During development of the ZTB station we had to come up with a solution which would ensure high throughput for device cloning. The most straightforward solution would be to use Linux standard tools to copy all contents of the device. Unfortunately, the cost of moving all data between devices with involvement of user space was too high. Cloning speed was reduced significantly and copy_from/to_user()
functions were to blame. We decided then to clone devices without leaving kernel space.
In userspace block devices are accessed through special files in /dev directory. If only you have permission you may use the standard interface to operate on the device, you may open()
, read()
or write()
the device. If you would like to do similar operations in the kernel space you may want to take a look at how block devices are managed by Linux. Current block device support was introduced in Linux 2.5. It defines block layer to be responsible for handling I/O requests. It also includes mechanisms to manage request queue so that we can achieve better performance by e.g. merging requests relevant to adjacent disk areas. More details on the topic can be found in kernel documentation and if you like more traditional form then do not forget the Linux Device Drivers by Corbet, Rubini and Kroah-Hartman, though a little old may be a better read to grasp the idea.
Our task in this post is to read single portion of data from block device. What we need to do then is: we need to access block device, allocate some buffer to store information read from the device, tell the device what part of it should be read, start the operation and wait for the result. We have several kernel mechanisms involved here to fulfill our task. Manual pages for most of the operations we use can be found in the kernel filesystem documentation.
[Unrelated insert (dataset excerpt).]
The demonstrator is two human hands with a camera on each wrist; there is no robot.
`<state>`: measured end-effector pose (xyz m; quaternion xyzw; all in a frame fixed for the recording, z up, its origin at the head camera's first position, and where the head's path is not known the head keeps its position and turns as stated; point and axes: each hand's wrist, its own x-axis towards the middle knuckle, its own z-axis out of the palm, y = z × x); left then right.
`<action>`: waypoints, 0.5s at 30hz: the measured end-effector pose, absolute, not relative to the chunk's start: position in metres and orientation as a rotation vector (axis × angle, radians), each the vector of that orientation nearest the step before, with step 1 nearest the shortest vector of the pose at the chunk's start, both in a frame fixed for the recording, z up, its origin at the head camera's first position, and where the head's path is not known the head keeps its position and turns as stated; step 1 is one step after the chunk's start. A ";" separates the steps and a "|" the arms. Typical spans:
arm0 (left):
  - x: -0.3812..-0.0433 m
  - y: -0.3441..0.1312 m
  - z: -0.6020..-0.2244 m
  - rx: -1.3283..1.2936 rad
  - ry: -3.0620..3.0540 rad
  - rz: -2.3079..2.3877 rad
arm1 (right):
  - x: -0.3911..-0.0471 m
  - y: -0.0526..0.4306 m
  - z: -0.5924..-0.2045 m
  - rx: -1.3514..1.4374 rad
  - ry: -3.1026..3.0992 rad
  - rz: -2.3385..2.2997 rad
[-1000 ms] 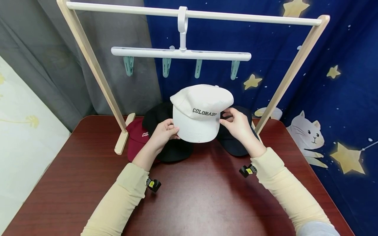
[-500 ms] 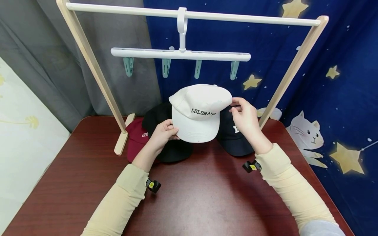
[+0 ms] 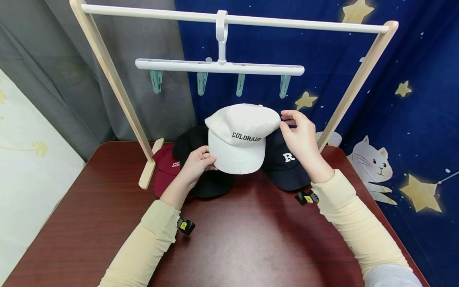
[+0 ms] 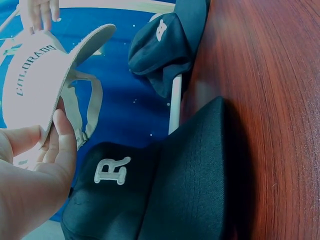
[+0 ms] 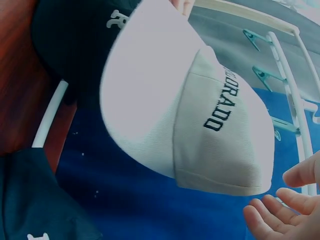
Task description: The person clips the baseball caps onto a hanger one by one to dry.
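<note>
My left hand (image 3: 195, 165) pinches the left edge of a white cap's brim. The white cap (image 3: 240, 139), lettered COLORADO, is held up above the table, brim low and crown towards the hanger. My right hand (image 3: 302, 135) is beside the crown's right side. In the right wrist view its fingers (image 5: 272, 215) are spread apart from the crown and hold nothing. Behind my left hand lies a black cap (image 3: 216, 185), overlapping a maroon cap (image 3: 165, 169). A dark navy cap (image 3: 287, 173) with a white R lies below my right hand.
Above the cap, a white hanger (image 3: 219, 67) with several teal clips (image 3: 202, 83) hangs from the white rod (image 3: 161, 14) of a wooden stand (image 3: 118, 87). The stand's feet rest on the brown table (image 3: 229, 239). Grey and blue curtains hang behind.
My right hand has let go of the white cap's brim and moved up and right beside the crown, uncovering the navy cap's R. My left hand still grips the brim, nearly in place.
</note>
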<state>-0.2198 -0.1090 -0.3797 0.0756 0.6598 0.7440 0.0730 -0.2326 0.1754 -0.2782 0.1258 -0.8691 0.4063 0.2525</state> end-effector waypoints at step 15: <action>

Let’s take a look at the steps needed for the operation. First we want to access the device so we have to fill struct block_device
with the appropriate info for the device we would like to use. It can be done with lookup_bdev()
, which takes our device pathname as a input:
struct block_device * lookup_bdev (lookup_bdevconst char * pathname);
we access the device descriptor with bdget():
struct block_device *bdget(dev_t dev);
then we may open the device with blkdev_get():
int blkdev_get (blkdev_getstruct block_device * bdev, fmode_t mode, void * holder);
We have to prepare a buffer for reading so we allocate one page for that purpose:
struct page *pg; ... pg = alloc_page(GFP_KERNEL);
Now we are ready to tell the device what we want. We may use bio structure for this. With bio structure we are able to describe I/O operation and submit this to the block layer. Several bio structures may be part of an I/O request. Here we work on the single bio. So let’s allocate place for our bio structure:
struct bio *bio = bio_alloc(GFP_NOIO, 1);
and then we are able to attach memory page that we previously allocated to our operation represented by bio:
bio_add_page(bio, page, size, 0);
we describe the operation on our device, which will start at selected sector (kernel operates at 512 bytes sector level)
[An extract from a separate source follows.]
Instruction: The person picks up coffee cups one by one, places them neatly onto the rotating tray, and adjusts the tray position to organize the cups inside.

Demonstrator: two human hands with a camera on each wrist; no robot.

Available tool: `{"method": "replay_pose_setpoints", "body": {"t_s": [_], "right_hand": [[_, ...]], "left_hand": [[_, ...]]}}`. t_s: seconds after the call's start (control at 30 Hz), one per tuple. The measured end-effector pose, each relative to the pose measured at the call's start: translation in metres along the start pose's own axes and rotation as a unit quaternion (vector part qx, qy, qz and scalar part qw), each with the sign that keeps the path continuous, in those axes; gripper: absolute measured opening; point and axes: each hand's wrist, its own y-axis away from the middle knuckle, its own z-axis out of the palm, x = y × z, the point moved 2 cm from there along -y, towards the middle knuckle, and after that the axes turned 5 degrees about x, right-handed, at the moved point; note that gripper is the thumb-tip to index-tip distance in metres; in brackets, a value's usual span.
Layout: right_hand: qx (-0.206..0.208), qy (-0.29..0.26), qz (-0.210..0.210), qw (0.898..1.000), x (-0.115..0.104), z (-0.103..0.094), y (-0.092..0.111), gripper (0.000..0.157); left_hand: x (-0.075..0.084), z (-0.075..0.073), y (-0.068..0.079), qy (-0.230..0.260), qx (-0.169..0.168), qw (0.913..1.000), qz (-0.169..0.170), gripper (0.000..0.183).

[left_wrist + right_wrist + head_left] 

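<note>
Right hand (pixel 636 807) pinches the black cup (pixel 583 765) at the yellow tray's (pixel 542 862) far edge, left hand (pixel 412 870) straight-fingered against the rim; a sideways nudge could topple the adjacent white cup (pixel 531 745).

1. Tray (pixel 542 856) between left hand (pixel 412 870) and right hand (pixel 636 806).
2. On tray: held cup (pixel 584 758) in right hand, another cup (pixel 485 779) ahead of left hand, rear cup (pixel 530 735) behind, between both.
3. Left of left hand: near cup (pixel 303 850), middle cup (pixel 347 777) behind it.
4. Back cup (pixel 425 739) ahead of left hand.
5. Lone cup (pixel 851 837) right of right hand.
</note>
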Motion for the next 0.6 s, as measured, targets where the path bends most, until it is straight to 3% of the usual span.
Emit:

bio->bi_bdev = device; bio->bi_sector = sector;
Now we are almost ready, but it would be good if we knew when our operation completes. We have a useful field in the bio structure for this. With bi_end_io we can point to completion function which is called after operation described in the bio is completed. Now we can use kernel completion interface to signal that the operation came to an end. The bio structure has got one more useful field which comes in handy in our task: bi_private field can point to our completion variable so if the operation is finished the completion function is able to recover from the bio description where is the completion variable to signal end of operation. Finally we may submit our bio:
submit_bio(READ | REQ_SYNC, bio);
we want to perform the read operation, and we may wait_for_completion()
to the moment when the operation is finished. If the write operation was to be performed, the flow of actions would be analogous.
By using the bio structure on its own, you can easily access any place on your block device, but expect some performance penalty – we read single page of data and we wait for it to be read. This has to be slow. For more robust access please take a look at md driver on GitHub.